Quand l’avenir professionnel du notaire fut assuré, il demanda officiellement la main de Mademoiselle Millault. Et le mariage fut fixé à l’automne.

En ce matin de septembre, le vaste domaine des seigneurs de Varennes s’éveille dans une aube enveloppée de l’épaisse buée qui roule sur les champs jaunis et se masse à l’orée du bois. Les ondes grises du grand fleuve semblent s’immobiliser dans l’indécise lumière de l’aurore ; un clapotis léger décèle pourtant son inflexible marche vers l’Océan.

Le dernier grillon depuis longtemps s’est tu. Sur les branches que l’automne empourpre, les oiseaux dorment encore. Le soleil monte lentement. Sous les flèches d’or qui s’allongent et se réchauffent, la nuit replie ses dernières brumes qu’elle abaisse sur les sillons dépouillés de la moisson blonde. Et ses rayons victorieux versent enfin une incomparable splendeur sur ce coin pittoresque de la Nouvelle-France.

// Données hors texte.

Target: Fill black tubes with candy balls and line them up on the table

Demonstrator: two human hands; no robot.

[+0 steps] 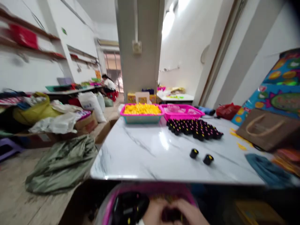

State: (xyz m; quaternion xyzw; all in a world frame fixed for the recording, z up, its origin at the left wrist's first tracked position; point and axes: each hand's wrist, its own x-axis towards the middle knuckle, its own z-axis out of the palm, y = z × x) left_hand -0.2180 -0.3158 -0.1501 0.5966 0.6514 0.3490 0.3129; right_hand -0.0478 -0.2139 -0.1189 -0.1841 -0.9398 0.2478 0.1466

L’on s’agite déjà autour de la maison de René Jofriau que le sommeil, dans sa course nocturne, semble avoir oubliée. La cognée pourtant, ce jourd’hui, demeurera silencieuse ; les bœufs rumineront tranquilles dans l’étable et le soc brillant de la charrue ne déchirera pas la terre, en vue des guérets d’automne. Ce n’est pas pour l’habituelle journée de labeur que l’activité règne, si matinale, dans la ferme. Michel et Marie-Josephte s’uniront dans quelques heures ; c’est cet évènement heureux qui fait que l’on s’affaire ainsi, chez les Jofriau avant que le soleil embrase l’horizon et que les premiers bruits de la nature saluent l’aurore.


« … La majestueuse église aux lignes de cathédrale dont les flèches jumelles s’élançent si gracieusement dans l’azur. »

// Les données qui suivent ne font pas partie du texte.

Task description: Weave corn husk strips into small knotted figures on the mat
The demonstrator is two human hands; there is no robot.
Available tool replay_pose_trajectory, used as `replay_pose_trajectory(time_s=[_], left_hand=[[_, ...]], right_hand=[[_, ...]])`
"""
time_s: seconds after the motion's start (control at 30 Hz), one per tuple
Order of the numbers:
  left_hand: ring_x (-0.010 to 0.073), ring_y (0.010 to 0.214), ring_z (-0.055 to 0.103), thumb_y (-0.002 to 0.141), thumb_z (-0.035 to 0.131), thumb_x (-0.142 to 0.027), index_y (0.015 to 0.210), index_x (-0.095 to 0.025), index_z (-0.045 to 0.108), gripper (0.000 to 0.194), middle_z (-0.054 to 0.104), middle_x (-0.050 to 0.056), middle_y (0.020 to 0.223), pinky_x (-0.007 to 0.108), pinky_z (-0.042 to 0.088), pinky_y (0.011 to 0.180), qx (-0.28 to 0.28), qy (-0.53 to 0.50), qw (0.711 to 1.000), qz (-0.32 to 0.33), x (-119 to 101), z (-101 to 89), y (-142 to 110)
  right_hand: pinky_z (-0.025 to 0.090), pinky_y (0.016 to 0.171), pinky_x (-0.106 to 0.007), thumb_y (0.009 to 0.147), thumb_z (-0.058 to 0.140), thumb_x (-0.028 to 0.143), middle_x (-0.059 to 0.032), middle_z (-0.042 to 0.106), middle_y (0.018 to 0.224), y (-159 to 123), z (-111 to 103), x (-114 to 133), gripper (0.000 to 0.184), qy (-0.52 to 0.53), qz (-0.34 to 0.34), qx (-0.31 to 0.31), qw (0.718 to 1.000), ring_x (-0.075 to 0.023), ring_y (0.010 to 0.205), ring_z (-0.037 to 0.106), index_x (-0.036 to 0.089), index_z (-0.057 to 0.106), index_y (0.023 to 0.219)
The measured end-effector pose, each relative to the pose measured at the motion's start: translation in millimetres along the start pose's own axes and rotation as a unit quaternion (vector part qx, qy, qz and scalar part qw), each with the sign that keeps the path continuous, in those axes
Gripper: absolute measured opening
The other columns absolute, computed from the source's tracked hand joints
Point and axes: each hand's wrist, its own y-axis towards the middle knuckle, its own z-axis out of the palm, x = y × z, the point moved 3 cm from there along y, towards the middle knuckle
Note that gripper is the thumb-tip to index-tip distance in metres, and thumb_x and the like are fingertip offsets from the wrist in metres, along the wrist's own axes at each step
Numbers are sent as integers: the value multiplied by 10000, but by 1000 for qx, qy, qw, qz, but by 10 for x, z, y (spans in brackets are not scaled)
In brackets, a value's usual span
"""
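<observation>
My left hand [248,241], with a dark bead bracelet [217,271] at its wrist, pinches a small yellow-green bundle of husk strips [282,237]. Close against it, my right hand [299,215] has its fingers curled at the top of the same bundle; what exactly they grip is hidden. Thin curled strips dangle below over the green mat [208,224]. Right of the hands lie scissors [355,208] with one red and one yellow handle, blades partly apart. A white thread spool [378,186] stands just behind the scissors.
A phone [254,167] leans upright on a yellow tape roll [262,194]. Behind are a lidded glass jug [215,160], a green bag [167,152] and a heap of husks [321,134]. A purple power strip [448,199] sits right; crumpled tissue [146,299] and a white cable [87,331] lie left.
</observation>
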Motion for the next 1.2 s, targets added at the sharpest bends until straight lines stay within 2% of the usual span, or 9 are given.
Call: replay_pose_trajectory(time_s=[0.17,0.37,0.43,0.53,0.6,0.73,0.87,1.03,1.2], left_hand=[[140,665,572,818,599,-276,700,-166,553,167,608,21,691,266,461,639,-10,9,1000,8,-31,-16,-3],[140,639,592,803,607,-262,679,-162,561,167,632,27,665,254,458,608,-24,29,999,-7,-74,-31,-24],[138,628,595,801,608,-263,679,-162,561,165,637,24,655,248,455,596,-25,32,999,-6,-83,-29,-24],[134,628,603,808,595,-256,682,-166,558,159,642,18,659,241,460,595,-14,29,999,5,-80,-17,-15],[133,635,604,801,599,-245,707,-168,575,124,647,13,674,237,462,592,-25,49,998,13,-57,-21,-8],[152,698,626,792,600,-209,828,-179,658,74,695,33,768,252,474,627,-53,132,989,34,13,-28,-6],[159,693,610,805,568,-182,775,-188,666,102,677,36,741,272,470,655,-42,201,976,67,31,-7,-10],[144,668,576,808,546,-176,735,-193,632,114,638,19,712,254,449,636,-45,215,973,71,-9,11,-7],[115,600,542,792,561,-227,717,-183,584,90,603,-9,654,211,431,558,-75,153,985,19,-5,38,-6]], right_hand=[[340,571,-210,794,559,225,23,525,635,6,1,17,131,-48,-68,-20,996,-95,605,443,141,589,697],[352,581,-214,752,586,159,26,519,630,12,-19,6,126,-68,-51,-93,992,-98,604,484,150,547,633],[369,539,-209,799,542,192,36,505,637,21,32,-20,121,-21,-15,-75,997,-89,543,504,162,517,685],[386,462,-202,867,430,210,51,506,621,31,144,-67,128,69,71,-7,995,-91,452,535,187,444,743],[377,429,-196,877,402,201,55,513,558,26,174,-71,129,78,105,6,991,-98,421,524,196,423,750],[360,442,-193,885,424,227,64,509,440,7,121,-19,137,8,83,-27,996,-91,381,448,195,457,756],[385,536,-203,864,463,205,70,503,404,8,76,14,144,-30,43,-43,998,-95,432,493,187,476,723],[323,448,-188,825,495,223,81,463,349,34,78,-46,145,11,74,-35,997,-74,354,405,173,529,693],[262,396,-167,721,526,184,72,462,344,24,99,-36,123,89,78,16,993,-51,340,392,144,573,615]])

Le grand jour est venu, radieux comme sont chez-nous les beaux jours de septembre. Dans l’air léger, les oiseaux se poursuivent à la recherche de la becquée matinale. Le cortège de la noce roule sur le « chemin du roi » vers la modeste chapelle en bois remplacée de nos jours par la majestueuse église aux lignes de cathédrale dont les flèches jumelles s’élancent si gracieusement dans l’azur.

Au pied de l’autel, les jeunes époux, tremblant d’émotion et de félicité, viennent de se jurer foi et amour. Et la cloche chante joyeusement dans l’air, jetant à l’écho les notes retentissantes de son hymne d’allégresse, tandis que les équipages prennent le chemin du retour longeant le fleuve qui étale sous le soleil ses petites vagues irisées. Le vent tiède agite la ramure ; les feuilles d’or et de carmin tombent en une jonchée lente et douce. Les grands ormes se dressent sur l’horizon tandis que la lumière joue sur l’ocre des sentiers, et, de la terre que le soc vient d’ouvrir, monte une odeur fraîche et saine.

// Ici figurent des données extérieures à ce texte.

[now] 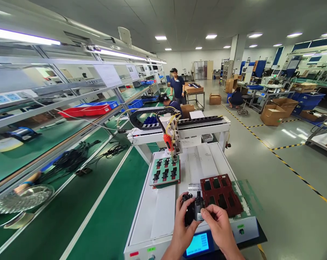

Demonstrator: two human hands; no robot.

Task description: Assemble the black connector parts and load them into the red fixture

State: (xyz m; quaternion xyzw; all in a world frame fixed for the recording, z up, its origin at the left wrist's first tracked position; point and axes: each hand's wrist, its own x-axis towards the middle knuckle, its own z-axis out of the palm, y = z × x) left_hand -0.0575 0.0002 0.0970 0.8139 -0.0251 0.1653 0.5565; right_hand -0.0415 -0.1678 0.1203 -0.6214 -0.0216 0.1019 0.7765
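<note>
My left hand (183, 224) is closed around small black plastic housings (189, 211), which look like little pumps; whether they are one piece or two I cannot tell. On the right part of this black piece sits a pale label (199, 216). The thumb and fingertips of my right hand (217, 222) pinch at that label's edge. Just beyond my hands lies a silvery strip of labels (194, 187). A dark red fixture plate (214, 182) with rectangular cut-outs is to their right. Farther left, a green fixture (155, 177) holds several black parts under the machine's head.
A gantry machine with a red-bodied screwdriver head (167, 141) spans the white bed (163, 213). Its lit display (197, 245) is below my hands. At left, a green conveyor bench (109, 202) carries black cables (71, 160). A person (177, 86) stands beyond the machine.
</note>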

Appuyés sur les mancherons de la charrue, derrière leur attelage au repos, les laboureurs regardent passer les voitures emportées dans un nuage de poussière blonde. Ils reconnaissent les mariés et les saluent d’un geste amical, en même temps qu’un sympathique sourire témoigne de la part qu’ils prennent à leur bonheur. Puis, de ce mouvement patient et méthodique, particulier aux paysans, ils reprennent leur tâche, touchent leurs bêtes, et fendent le sol fécond qui donnera le pain de chaque jour à ces vaillants pionniers de la France Nouvelle.

François Duval-Chesnay, ayant finalement accepté la mission à lui confiée par le roi, avait décidé de passer l’hiver à Québec avec sa femme. Ils étaient donc venus de France pour les épousailles de leur neveu à qui ils apportaient la tendre bénédiction des grands-parents de Rouen.

Le lieutenant Alain de Martainville, demeuré très empressé auprès de Mademoiselle Duval-Chesnay, profita des fêtes de mariage auxquelles Michel l’avait chaleureusement convié, pour renouveler sa demande. Suzanne accepta sa recherche, puisqu’il lui fallait renoncer à jamais à son premier amour. Monsieur de Martainville, d’ailleurs, était charmant et occupait une situation brillante, ayant été promu au grade de commandant des forces militaires des Trois-Rivières. Le mariage fut célébré quelques semaines plus tard.